= Required work =
Please set down exactly the lines of the listing below from the line containing "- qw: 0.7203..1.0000" through the line containing "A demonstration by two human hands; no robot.", both lines included, leaving out all other lines.

= Dataset excerpt =
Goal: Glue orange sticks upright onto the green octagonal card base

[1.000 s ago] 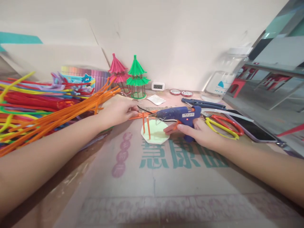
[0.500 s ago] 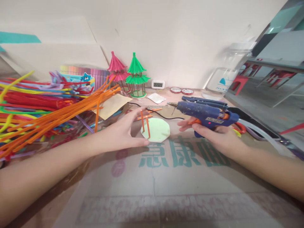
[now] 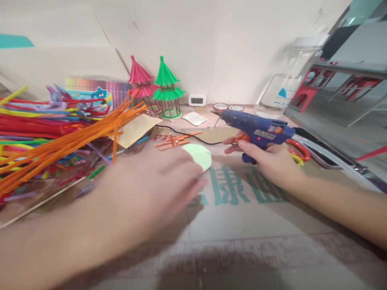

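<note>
My right hand (image 3: 272, 161) grips a blue hot glue gun (image 3: 254, 127) by its handle, its nozzle pointing left and a small red light glowing on its side. A clear glue stick (image 3: 317, 151) trails from the gun's back end. Smeared by motion, my left hand (image 3: 160, 173) hovers in front of a pale green disc (image 3: 201, 155) and hides its left part; its fingers cannot be made out clearly. Short orange sticks (image 3: 172, 140) show just above that hand. More short orange pieces (image 3: 193, 134) lie flat behind the disc.
Orange pipe cleaners (image 3: 75, 141) and other colours pile up on the left. Pink (image 3: 140, 74) and green (image 3: 167, 80) pagoda models stand by the wall near a small clock (image 3: 197, 100). At right are a large clear bottle (image 3: 282, 84) and orange-handled scissors (image 3: 302, 150).
My left hand has come toward me and turned, now covering part of the disc. The glue gun stays in my right hand. The whole view has shifted slightly.
</note>
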`<state>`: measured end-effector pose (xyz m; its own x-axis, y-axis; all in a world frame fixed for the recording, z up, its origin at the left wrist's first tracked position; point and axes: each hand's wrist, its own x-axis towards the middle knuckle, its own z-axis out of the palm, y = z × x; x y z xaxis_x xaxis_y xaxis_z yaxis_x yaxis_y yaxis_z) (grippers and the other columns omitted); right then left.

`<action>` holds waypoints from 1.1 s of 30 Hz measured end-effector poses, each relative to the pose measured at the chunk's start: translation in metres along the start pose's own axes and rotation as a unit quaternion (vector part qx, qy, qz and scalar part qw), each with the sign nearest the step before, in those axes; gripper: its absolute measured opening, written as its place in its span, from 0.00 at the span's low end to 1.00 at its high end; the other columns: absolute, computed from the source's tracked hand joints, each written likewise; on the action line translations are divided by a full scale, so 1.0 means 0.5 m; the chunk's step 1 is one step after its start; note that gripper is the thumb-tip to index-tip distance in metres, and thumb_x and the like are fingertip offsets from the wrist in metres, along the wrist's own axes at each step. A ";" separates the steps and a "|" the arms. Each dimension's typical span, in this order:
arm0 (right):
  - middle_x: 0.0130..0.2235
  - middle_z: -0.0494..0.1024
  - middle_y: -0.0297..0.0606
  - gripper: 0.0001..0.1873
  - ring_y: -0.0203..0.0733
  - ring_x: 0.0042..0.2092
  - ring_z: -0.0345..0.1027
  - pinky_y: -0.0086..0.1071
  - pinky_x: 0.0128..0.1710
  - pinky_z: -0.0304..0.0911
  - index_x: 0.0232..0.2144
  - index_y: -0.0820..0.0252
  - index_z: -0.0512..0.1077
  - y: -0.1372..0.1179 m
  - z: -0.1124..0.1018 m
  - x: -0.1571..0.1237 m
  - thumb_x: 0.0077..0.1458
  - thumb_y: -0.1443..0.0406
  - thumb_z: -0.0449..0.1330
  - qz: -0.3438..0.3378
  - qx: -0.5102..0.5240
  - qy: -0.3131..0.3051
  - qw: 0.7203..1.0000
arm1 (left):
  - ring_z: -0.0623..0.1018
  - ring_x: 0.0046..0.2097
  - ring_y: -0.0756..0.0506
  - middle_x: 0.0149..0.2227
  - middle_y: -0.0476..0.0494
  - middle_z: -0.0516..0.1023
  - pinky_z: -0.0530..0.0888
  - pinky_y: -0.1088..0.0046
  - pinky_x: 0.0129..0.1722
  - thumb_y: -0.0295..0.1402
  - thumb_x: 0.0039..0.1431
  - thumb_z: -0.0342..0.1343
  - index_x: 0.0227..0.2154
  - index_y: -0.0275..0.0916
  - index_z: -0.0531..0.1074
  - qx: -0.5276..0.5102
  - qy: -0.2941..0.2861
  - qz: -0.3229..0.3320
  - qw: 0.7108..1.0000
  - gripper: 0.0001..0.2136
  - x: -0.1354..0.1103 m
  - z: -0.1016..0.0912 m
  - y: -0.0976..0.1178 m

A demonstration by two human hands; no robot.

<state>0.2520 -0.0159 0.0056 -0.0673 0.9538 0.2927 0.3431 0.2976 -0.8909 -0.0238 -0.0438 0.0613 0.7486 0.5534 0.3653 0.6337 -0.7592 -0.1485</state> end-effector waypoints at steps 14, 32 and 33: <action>0.40 0.85 0.34 0.08 0.47 0.45 0.79 0.41 0.49 0.73 0.38 0.49 0.77 -0.010 0.006 -0.002 0.62 0.56 0.60 0.005 -0.008 -0.044 0.999 | 0.78 0.31 0.42 0.36 0.40 0.76 0.65 0.67 0.25 0.31 0.71 0.46 0.41 0.36 0.68 0.011 -0.185 -0.080 0.979 0.07 0.028 0.070 0.025; 0.40 0.85 0.35 0.11 0.47 0.46 0.79 0.43 0.50 0.73 0.38 0.50 0.79 -0.007 -0.004 0.002 0.61 0.55 0.60 -0.007 -0.033 -0.064 0.997 | 0.77 0.32 0.43 0.36 0.46 0.75 0.61 0.67 0.27 0.22 0.64 0.50 0.38 0.38 0.66 -0.006 -0.214 -0.083 0.973 0.05 0.029 0.064 0.020; 0.41 0.85 0.35 0.11 0.48 0.46 0.79 0.43 0.50 0.73 0.38 0.50 0.79 -0.009 -0.003 0.002 0.61 0.55 0.60 -0.007 -0.038 -0.065 0.997 | 0.78 0.33 0.43 0.36 0.46 0.75 0.62 0.67 0.28 0.21 0.63 0.50 0.38 0.38 0.66 -0.006 -0.225 -0.086 0.971 0.06 0.031 0.060 0.022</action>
<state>0.2520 -0.0165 0.0104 -0.1924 0.9482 0.2526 0.4103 0.3116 -0.8571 0.0008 -0.0331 0.0379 0.6428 0.7641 -0.0547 0.7568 -0.6444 -0.1092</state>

= Answer box =
  - qw: 0.7203..1.0000
arm1 (left):
  - ring_z: -0.0623..0.1018
  - ring_x: 0.0046..0.2097
  - ring_y: -0.0756..0.0506
  - middle_x: 0.0149..0.2227
  - middle_y: -0.0476..0.0494
  - middle_z: -0.0516..0.1023
  - pinky_z: -0.0530..0.0888
  - pinky_y: -0.1088..0.0046
  - pinky_x: 0.0129..0.1722
  - thumb_y: -0.0295..0.1402
  - thumb_x: 0.0039..0.1431
  - thumb_z: -0.0342..0.1343
  - index_x: 0.0227..0.2154
  - index_y: -0.0275..0.0916
  - index_z: -0.0531..0.1074
  - qx: -0.5276..0.5102
  - qy: -0.2941..0.2861
  - qz: -0.3229..0.3320
  - qw: 0.7108..1.0000
  - gripper: 0.0001..0.2136
  - x: -0.1354..0.1103 m
  - z: -0.1016..0.0912 m
  - y: -0.0976..0.1178 m

A demonstration by two human hands; no robot.

This exercise has been worked through to completion.